Blacklisting regulations slammed by UCATT
The long-anticipated blacklisting regulations have gone through parliament. But construction union UCATT, whose members were worst hit by the Ian Kerr blacklisting scandal last year, said it was “bitterly disappointed” that the government had failed to address its concerns.
The union, backed by lawyers, said the regulations fail to even make blacklisting unlawful and almost condone blacklisting of workers who undertake unofficial industrial action.
And Keith Ewing, professor of public law at King’s College London, said the regulations’ worst aspect was their failure to provide for compensation for victims of blacklisting, who will have to pursue a claim in the European Court Of Human Rights.
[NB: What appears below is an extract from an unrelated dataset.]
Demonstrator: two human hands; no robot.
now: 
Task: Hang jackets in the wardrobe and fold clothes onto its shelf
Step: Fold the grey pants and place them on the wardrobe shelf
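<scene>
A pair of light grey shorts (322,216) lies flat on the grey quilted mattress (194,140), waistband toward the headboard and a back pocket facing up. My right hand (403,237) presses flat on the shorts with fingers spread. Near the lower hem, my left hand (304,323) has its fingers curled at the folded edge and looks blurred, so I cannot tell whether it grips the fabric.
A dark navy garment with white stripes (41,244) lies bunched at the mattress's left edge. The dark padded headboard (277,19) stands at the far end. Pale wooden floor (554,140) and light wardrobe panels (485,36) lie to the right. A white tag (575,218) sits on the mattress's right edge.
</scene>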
Writing in The Guardian newspaper, Ewing pointed out that when Margaret Thatcher took office in 1979, she was faced with a group of workers who had been fired in the 1970s for non-membership of a trade union, deemed fair at the time before the closed shop was effectively banned. So the Tories introduced a scheme to compensate such workers retrospectively.
Ewing wrote: “If the Tories can compensate at public expense workers who suffered loss because of their non-membership of a trade union, then surely a Labour government could have done the same on behalf of workers whose lives have been blighted because of their membership of a trade union, and participation in its activities.”